Whether you’re managing one workload or fifty thousand, the right strategy for your agency’s AWS cloud will feature the same basic tenets. Lessons from today’s largest AWS ecosystems reveal the core elements of advanced cloud brokerage from orchestrated governance to layered security.
GDIT brings the real-world experience, operating more than 30 cloud brokerage programs on Amazon Web Services (AWS) and managing more than 50,000 cloud instances across a wide variety of government agencies.
What lessons can organizations of every size take from one of the largest AWS implementations to use within their own environments? When a customer asks for our first-hand view of working with the government to provide AWS at scale, we often begin with our four key tenets of cloud brokerage: Governance, Brokerage, Automation and Security. Enterprises that address these critical areas position themselves to realize the cost savings, agility and other benefits the AWS cloud can offer. Whether you’re focusing on the business side (e.g., cost control) or on the technical side (e.g., identity and access management), you can use these ideas to create a seamless cloud strategy that works for the enterprise as a whole, no matter the scope and make-up of your cloud infrastructure. The goal is to make things as simple as possible for your users while reducing risks and ensuring the right security to prevent data leakage.
When it comes to the first tenet, Governance, it’s important to ensure compliance that includes the implementation of policy-based enforcement and control of cloud resources, providing set workflows and checkpoints for service orders. Another essential is a cloud cost optimization tool for invoicing and billing, cost allocation, right sizing and best practices to help maximize the business value of cloud and efficiently allocate resources. That’s not always easy when you have thousands of discrete AWS billing statements and need to untangle orders and internal chargebacks. With so many statements, the use of a standardized tagging taxonomy simplifies the task. Additionally, incorporating transparency into your service level agreements (SLAs) across multi-clouds is critical, providing one unified view, potentially by integrating your legacy SLA tools with new cloud assets.
In terms of Brokerage, we again want to keep things simple for the customer. We do that by implementing provisioning services to manage resources across multiple environments and keep track of user actions. Cloud services are managed through an intuitive service catalog that’s easy to navigate and expand. Dashboards provide visibility into the entire cloud ecosystem, with ad hoc options and consistent reporting across agency, department and application owner. Complementing those elements is self-service. A simplified portal that integrates with your ticketing system can empower users to place orders and resolve issues themselves rather than increasing help desk workloads or creating “rogue” AWS accounts.

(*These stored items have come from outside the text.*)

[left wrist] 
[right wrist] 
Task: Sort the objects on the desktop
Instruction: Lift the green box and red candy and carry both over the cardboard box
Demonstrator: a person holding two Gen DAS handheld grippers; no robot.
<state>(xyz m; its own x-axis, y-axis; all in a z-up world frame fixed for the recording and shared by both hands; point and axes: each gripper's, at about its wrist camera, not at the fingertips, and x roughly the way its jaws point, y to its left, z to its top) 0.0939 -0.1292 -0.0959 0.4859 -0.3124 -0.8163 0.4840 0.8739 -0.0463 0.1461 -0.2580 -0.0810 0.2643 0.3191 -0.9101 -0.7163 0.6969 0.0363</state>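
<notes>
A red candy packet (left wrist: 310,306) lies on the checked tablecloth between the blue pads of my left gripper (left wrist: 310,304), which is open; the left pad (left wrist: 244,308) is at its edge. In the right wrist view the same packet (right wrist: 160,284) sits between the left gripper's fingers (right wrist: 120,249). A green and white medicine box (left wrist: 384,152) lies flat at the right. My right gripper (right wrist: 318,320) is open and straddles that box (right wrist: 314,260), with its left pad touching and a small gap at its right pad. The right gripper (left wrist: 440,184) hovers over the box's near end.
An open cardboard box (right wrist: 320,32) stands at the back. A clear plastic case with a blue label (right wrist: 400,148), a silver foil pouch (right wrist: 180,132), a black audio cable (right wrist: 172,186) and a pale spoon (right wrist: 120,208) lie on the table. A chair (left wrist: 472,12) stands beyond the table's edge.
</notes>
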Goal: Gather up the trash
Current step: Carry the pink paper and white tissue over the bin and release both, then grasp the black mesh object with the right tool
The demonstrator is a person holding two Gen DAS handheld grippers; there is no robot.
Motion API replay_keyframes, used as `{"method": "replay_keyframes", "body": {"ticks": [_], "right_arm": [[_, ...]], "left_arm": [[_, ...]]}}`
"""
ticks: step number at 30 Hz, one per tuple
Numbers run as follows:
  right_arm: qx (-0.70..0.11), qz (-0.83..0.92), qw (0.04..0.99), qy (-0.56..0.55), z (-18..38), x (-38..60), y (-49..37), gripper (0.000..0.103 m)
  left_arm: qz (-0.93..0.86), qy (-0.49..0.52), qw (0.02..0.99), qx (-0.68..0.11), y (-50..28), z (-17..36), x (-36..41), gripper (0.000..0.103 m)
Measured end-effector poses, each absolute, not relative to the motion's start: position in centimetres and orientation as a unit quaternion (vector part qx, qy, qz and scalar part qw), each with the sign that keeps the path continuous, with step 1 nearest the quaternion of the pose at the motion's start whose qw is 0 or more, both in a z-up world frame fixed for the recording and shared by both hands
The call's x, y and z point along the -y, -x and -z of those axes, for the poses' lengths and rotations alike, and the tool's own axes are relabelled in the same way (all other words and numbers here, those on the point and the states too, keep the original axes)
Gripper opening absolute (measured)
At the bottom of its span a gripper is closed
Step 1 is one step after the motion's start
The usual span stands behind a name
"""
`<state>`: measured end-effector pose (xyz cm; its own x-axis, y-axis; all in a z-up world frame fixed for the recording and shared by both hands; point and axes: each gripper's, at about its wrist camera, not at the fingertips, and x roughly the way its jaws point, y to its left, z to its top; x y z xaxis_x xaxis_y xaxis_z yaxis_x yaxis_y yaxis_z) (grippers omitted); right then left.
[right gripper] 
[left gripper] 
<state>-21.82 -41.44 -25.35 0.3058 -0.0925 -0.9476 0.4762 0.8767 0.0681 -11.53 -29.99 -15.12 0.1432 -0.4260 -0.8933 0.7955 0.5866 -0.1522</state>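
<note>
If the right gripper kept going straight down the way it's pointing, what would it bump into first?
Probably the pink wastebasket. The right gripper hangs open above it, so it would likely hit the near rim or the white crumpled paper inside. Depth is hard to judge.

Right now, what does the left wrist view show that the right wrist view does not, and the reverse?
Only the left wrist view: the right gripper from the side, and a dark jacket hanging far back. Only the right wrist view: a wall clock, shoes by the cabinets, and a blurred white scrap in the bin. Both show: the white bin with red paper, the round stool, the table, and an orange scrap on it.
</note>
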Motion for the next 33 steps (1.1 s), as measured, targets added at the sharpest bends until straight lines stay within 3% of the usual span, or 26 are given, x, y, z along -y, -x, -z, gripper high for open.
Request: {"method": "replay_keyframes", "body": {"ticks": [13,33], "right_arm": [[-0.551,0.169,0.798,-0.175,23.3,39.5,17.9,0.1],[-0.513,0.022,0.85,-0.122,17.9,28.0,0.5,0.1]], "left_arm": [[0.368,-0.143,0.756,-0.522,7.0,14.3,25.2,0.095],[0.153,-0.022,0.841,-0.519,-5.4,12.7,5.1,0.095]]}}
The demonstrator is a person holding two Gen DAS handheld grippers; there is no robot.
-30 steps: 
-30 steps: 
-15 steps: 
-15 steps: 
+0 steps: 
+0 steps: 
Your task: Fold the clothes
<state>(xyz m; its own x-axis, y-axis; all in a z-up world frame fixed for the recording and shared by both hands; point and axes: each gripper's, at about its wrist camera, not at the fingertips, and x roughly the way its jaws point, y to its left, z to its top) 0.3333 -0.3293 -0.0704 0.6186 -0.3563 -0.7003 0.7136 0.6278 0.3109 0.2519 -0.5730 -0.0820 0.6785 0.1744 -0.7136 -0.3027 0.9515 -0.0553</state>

Users may sometimes make manual interventions that introduce errors. This can be addressed by infusing Automation — the third of our four key tenets — into your cloud strategy. With automation, you can maintain configuration control access across multicloud environments and ensure compliance with security and software updates. You can integrate with existing enterprise investments and better manage capacity and resources by automating the tracking and management of cloud provisioning. That should include the use of resource tagging to track consumption across multicloud environments.
Our fourth tenet is Security, which presents unique challenges in the cloud but is essential to national security. As emerging threats increase in an evolving cloud technology landscape, enterprises must shift the focus from protection to prevention. Prevention, in turn, needs to center on adaptive cyber defense and the deployment of artificial intelligence, machine learning and automation for detection of threats at the edge.
Many agencies currently have too many cyber tools and aren’t able to apply them uniformly and lack integration of standards. Common frameworks are contending with increased complexity in hybrid cloud environments and need to free up cyber resources to focus more on research and automation upgrades. Ultimately, enterprises need sound identity and access management with multifactor authentication and a Cloud Access Security Broker to enable centralized security monitoring and management across all cloud resources. The best approach is to integrate cloud native tools with legacy cyber assets in order to maximize the value of your existing investments.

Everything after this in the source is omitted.